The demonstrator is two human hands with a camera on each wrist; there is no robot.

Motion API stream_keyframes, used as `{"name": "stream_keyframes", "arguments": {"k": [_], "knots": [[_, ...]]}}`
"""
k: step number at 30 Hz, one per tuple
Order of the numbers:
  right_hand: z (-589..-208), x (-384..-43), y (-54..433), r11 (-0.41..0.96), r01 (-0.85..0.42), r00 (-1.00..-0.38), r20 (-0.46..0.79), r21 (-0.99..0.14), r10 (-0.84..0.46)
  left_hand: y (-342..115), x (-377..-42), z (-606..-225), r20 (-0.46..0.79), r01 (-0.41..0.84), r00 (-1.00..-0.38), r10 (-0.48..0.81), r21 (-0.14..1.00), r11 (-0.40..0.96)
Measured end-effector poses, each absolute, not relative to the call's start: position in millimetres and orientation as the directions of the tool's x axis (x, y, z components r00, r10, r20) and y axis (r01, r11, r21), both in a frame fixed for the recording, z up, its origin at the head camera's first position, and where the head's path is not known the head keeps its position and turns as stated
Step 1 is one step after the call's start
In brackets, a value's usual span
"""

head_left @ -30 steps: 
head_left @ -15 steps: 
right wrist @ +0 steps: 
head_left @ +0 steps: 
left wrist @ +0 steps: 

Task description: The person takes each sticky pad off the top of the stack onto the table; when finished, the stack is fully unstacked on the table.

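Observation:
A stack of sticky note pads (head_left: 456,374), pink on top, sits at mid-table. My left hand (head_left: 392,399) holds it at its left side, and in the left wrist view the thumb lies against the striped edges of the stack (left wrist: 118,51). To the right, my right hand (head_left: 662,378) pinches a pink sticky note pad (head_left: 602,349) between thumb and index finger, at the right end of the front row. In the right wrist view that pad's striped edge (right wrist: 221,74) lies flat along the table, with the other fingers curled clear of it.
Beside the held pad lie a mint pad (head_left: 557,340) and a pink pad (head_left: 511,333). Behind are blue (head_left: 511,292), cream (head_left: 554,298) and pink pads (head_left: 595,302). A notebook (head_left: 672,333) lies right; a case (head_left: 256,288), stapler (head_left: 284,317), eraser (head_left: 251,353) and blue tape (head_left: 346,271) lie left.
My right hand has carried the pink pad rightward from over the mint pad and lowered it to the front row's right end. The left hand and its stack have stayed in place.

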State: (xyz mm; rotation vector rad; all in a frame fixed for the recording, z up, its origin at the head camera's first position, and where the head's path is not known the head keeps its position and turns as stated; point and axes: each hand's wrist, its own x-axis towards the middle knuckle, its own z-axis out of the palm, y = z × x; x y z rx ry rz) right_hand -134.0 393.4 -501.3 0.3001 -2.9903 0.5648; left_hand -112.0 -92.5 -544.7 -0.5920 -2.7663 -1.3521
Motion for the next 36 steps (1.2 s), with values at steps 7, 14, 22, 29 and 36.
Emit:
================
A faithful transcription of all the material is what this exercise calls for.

WORKED SOLUTION »
The demonstrator is two human hands with a camera on each wrist; there is no robot.

Motion API stream_keyframes, used as `{"name": "stream_keyframes", "arguments": {"k": [_], "knots": [[_, ...]]}}`
"""
k: step number at 30 Hz, one per tuple
Order of the numbers:
  right_hand: z (-589..-208), x (-384..-43), y (-54..433), r11 (-0.41..0.96), r01 (-0.85..0.42), r00 (-1.00..-0.38), r20 (-0.46..0.79), r21 (-0.99..0.14), r10 (-0.84..0.46)
  left_hand: y (-342..115), x (-377..-42), z (-606..-225), r20 (-0.46..0.79), r01 (-0.41..0.84), r00 (-1.00..-0.38), r10 (-0.48..0.81), r21 (-0.14..1.00), r11 (-0.40..0.96)
Measured end-effector poses, each absolute, not relative to the call's start: position in millimetres and orientation as the directions of the tool's x axis (x, y, z components r00, r10, r20) and y axis (r01, r11, r21), both in a frame fixed for the recording, z up, its origin at the head camera's first position, and where the head's path is not known the head keeps its position and turns as stated
Step 1 is one step after the call's start
In brackets, a value's usual span
"""

head_left @ -30 steps: 
head_left @ -15 steps: 
right wrist @ +0 steps: 
head_left @ +0 steps: 
left wrist @ +0 steps: 

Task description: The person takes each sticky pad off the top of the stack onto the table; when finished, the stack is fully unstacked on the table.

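Observation:
A stack of sticky note pads (head_left: 456,374), pink on top, sits at mid-table. My left hand (head_left: 392,399) holds it at its left side, and in the left wrist view the thumb lies against the striped edges of the stack (left wrist: 118,51). To the right, my right hand (head_left: 662,378) pinches a pink sticky note pad (head_left: 602,349) between thumb and index finger, at the right end of the front row. In the right wrist view that pad's striped edge (right wrist: 221,74) lies flat along the table, with the other fingers curled clear of it.
Beside the held pad lie a mint pad (head_left: 557,340) and a pink pad (head_left: 511,333). Behind are blue (head_left: 511,292), cream (head_left: 554,298) and pink pads (head_left: 595,302). A notebook (head_left: 672,333) lies right; a case (head_left: 256,288), stapler (head_left: 284,317), eraser (head_left: 251,353) and blue tape (head_left: 346,271) lie left.
My right hand has carried the pink pad rightward from over the mint pad and lowered it to the front row's right end. The left hand and its stack have stayed in place.
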
State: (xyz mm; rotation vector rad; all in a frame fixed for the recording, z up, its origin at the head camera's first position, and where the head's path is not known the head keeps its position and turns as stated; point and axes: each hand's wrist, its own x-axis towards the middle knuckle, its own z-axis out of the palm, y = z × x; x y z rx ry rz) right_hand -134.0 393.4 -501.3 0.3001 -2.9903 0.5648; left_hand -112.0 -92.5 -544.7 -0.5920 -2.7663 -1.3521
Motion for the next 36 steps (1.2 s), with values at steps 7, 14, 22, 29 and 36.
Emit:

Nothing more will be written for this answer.